Task brief — Copy the listing below line for line, starting at its first line and ending with the line that has "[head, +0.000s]" in it. Add nothing.

╭─ Data

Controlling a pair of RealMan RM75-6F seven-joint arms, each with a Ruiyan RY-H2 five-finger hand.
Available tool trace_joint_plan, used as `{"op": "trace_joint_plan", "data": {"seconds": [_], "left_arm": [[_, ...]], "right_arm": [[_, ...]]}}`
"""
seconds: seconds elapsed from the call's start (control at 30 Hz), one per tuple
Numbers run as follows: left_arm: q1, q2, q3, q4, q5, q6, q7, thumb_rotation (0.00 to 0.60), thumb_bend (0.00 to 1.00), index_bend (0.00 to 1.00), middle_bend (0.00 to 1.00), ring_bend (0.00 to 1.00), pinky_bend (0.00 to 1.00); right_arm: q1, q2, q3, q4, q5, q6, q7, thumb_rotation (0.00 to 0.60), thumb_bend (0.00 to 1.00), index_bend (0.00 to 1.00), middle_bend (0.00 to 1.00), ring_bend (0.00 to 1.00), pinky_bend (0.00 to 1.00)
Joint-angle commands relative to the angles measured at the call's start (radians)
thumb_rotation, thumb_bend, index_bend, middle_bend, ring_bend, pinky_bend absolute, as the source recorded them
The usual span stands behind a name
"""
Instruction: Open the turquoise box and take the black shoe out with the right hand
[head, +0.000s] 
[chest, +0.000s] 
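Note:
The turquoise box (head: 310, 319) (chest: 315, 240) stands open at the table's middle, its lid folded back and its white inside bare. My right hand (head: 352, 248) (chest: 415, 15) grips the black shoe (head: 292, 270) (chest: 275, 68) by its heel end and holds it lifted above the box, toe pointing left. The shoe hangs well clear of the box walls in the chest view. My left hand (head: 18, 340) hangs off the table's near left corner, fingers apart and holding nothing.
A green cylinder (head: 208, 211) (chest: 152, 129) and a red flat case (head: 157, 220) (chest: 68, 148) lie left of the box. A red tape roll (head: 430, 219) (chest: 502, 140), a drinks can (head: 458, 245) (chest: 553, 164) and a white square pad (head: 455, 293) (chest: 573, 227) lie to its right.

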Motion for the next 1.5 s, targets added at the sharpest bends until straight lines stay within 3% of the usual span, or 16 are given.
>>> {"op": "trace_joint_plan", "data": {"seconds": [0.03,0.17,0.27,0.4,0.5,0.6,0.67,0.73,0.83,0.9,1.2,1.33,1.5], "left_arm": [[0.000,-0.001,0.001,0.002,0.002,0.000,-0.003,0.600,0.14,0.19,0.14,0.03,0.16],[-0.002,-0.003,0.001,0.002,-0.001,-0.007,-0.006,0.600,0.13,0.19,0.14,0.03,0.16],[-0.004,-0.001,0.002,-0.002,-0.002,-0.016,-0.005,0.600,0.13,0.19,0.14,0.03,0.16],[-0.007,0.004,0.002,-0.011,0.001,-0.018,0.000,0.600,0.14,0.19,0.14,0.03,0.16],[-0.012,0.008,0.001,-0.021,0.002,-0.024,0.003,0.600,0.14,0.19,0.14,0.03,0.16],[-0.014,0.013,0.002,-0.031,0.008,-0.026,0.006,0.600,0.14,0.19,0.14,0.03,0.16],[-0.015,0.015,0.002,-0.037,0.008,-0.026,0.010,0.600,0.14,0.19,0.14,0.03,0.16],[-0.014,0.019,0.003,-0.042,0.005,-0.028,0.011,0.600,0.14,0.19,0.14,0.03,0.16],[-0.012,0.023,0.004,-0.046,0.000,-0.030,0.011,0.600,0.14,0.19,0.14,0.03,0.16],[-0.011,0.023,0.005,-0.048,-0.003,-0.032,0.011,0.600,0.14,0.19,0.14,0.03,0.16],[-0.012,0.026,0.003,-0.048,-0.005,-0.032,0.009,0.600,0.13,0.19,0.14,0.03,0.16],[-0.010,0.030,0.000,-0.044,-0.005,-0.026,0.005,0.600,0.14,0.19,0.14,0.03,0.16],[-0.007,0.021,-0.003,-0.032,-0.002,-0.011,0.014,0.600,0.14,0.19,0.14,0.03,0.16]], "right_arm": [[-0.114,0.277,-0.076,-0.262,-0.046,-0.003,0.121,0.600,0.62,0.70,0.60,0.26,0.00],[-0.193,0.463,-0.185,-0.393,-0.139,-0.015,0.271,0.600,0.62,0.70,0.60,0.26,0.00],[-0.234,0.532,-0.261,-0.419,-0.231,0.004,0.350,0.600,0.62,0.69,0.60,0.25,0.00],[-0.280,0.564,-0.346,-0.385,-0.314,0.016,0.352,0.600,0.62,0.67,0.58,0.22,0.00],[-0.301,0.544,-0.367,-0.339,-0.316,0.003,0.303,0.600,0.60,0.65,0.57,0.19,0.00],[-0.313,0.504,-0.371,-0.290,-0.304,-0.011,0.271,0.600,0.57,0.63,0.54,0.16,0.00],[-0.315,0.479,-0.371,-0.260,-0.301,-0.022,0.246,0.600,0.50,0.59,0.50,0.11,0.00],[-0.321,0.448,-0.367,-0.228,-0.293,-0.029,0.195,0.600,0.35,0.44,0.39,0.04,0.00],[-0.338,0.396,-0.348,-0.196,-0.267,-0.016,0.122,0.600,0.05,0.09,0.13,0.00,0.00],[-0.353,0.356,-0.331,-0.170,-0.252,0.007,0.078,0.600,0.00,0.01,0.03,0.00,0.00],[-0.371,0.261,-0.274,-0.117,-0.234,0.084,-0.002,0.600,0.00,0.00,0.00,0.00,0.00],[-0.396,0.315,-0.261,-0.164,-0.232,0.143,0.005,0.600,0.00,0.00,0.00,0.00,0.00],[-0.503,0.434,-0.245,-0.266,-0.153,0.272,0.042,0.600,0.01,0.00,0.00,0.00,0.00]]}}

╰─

Your response —
Controlling a pair of RealMan RM75-6F seven-joint arms, each with a Ruiyan RY-H2 five-finger hand.
Available tool trace_joint_plan, used as `{"op": "trace_joint_plan", "data": {"seconds": [_], "left_arm": [[_, ...]], "right_arm": [[_, ...]]}}`
"""
seconds: seconds elapsed from the call's start (control at 30 Hz), one per tuple
Numbers run as follows: left_arm: q1, q2, q3, q4, q5, q6, q7, thumb_rotation (0.00 to 0.60), thumb_bend (0.00 to 1.00), index_bend (0.00 to 1.00), middle_bend (0.00 to 1.00), ring_bend (0.00 to 1.00), pinky_bend (0.00 to 1.00); right_arm: q1, q2, q3, q4, q5, q6, q7, thumb_rotation (0.00 to 0.60), thumb_bend (0.00 to 1.00), index_bend (0.00 to 1.00), middle_bend (0.00 to 1.00), ring_bend (0.00 to 1.00), pinky_bend (0.00 to 1.00)
Joint-angle commands relative to the angles measured at the call's start (radians)
thumb_rotation, thumb_bend, index_bend, middle_bend, ring_bend, pinky_bend absolute, as the source recorded them
The usual span stands behind a name
"""
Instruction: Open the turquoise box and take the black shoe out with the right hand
[head, +0.000s] 

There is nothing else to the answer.